On Fri, Jul 15, 2011 at 3:09 PM, Adam Litke <agl(a)us.ibm.com> wrote:
On 07/15/2011 05:39 AM, Stefan Hajnoczi wrote:
> On Thu, Jul 14, 2011 at 7:47 PM, Adam Litke <agl(a)us.ibm.com> wrote:
>> On 07/13/2011 08:04 PM, Daniel Veillard wrote:
>>> On Wed, Jul 13, 2011 at 03:46:30PM -0500, Adam Litke wrote:
>>>> Unfortunately, after committing the blockPull API to libvirt, the qemu
>>>> community decided to change the API somewhat and we needed to revert the
>>>> libvirt implementation. Now that the qemu API is settling out again, I
would
>>>> like to propose an updated libvirt public API which has required only a
minor
>>>> set of changes to sync back up to the qemu API.
>>>>
>>>> Summary of changes:
>>>> - Qemu dropped incremental streaming so remove libvirt incremental
>>>> BlockPull() API
>>>> - Rename virDomainBlockPullAll() to virDomainBlockPull()
>>>> - Changes required to qemu monitor handlers for changed command names
>>>
>>>
>>> Okay.
<snip>
>>> On the other hand I suspect that we are missing the mechanism to
>>> control the rate of the transfer in the new API, which is something
>>> which could be implemented in the old incremental mechanism, but not
>>> anymore. So I wonder if the virDomainBlockPull() shouldn't get an
>>> "unsigned long bandwidth" (to stay coherent with migration APIs)
>>> before the flags. I don't know if the support is ready in QEmu but
>>> I suspect that will be an important point, so if not present will
>>> be added :-)
>>
>> Hopefully Stefan can comment on any throttling mechanisms that might be
>> added to the qemu implementation. It would be nice to have this feature
>> built into the API to match the migration APIs, but if that is not
>> feasible then we could always add it later.
>
> If we follow the live migration API then a block_stream_set_speed
> command would be used. libvirt would issue it as a separate command
> immediately after starting the streaming operation. There is the
> window of time after streaming has started but before
> block_stream_set_speed has been called where no throttling takes
> place, but I don't think this is a practical problem.
>
> It also opens the possibility of allowing the user to change the rate
> limit value while the block streaming operation is active.
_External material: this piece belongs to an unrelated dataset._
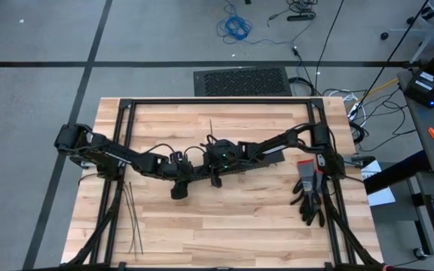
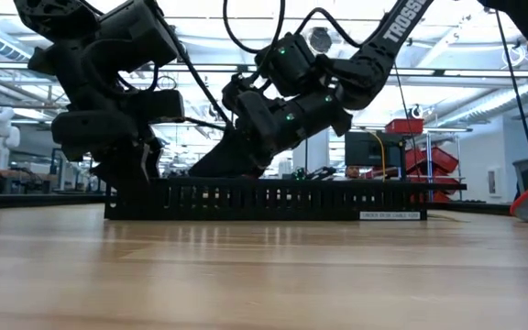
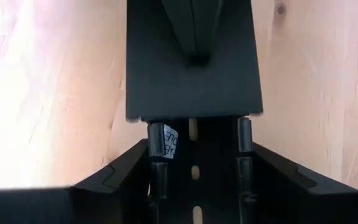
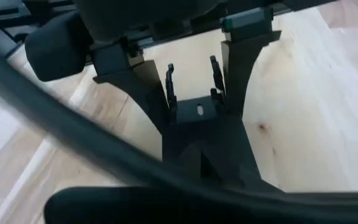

In light of our decision to provide a generic BlockJobAbort/BlockJobInfo
interface, should SetSpeed be generic too?
virDomainBlockJobSetSpeed() or virDomainBlockPullSetSpeed() ?
The block_stream_set_speed semantics allow the command to be used when
no streaming operation is active. This can be used to set the speed
without a window of time after creation and before set_speed is
called.
If we switch to block_job_set_speed then it is cleaner to restrict the
command to work on active jobs only. This is because there is only
one "speed" variable kept but there might be multiple job types
(streaming, compaction, etc) which would need different settings.
What do you think about this?
block_job_set_speed
-------------------
Set maximum speed for a background block operation.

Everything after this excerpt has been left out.